§ Task statement
Within the entries below, find every line that has the string "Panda", then copy it.

-------- Available records

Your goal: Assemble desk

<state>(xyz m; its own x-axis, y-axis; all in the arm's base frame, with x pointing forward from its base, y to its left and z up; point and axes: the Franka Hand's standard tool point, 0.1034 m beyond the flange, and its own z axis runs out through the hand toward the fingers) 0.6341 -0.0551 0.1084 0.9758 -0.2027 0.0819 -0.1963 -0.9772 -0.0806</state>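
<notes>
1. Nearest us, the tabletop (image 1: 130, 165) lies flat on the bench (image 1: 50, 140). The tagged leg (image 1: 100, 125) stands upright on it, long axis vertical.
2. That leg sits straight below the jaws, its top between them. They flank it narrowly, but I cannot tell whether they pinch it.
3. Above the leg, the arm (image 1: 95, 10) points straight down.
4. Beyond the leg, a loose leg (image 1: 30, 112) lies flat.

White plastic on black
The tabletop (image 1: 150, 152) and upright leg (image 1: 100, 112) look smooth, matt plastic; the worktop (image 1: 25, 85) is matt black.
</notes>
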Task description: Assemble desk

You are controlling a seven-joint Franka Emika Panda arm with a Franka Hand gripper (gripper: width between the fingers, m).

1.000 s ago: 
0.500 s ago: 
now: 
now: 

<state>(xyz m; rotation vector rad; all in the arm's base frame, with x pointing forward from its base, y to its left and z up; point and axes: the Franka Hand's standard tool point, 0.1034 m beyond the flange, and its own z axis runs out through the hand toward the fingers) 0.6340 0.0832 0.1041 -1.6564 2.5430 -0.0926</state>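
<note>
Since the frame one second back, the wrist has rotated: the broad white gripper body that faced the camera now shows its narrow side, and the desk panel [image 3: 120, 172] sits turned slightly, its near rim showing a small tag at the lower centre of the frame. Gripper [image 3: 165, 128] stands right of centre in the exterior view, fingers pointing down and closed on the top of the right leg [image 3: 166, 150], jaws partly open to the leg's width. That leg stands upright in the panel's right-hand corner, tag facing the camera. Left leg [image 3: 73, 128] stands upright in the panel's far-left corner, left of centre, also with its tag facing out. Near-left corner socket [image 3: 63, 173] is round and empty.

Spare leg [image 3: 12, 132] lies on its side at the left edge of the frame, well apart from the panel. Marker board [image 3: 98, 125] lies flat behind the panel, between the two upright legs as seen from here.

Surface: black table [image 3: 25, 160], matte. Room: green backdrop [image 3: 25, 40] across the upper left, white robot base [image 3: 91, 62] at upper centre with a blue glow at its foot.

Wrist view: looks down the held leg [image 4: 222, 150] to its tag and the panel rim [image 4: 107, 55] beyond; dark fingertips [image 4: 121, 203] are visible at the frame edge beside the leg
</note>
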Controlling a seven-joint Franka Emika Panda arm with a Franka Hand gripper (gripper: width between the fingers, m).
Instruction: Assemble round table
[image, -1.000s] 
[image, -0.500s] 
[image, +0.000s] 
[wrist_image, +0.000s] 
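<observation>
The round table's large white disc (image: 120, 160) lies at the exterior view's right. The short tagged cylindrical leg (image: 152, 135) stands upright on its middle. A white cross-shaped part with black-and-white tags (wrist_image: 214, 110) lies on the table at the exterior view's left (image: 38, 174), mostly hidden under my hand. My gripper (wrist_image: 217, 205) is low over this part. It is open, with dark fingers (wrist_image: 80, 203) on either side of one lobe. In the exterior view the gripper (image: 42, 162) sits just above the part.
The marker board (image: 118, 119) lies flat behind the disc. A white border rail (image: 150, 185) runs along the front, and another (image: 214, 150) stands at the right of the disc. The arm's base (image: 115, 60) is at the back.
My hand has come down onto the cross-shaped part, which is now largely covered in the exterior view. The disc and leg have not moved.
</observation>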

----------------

§ Task solution
You are controlling a seven-joint Franka Emika Panda arm with a Franka Hand gripper (gripper: width between the fingers, m).
Controlling a seven-joint Franka Emika Panda arm with a Franka Hand gripper (gripper: width between the fingers, m).

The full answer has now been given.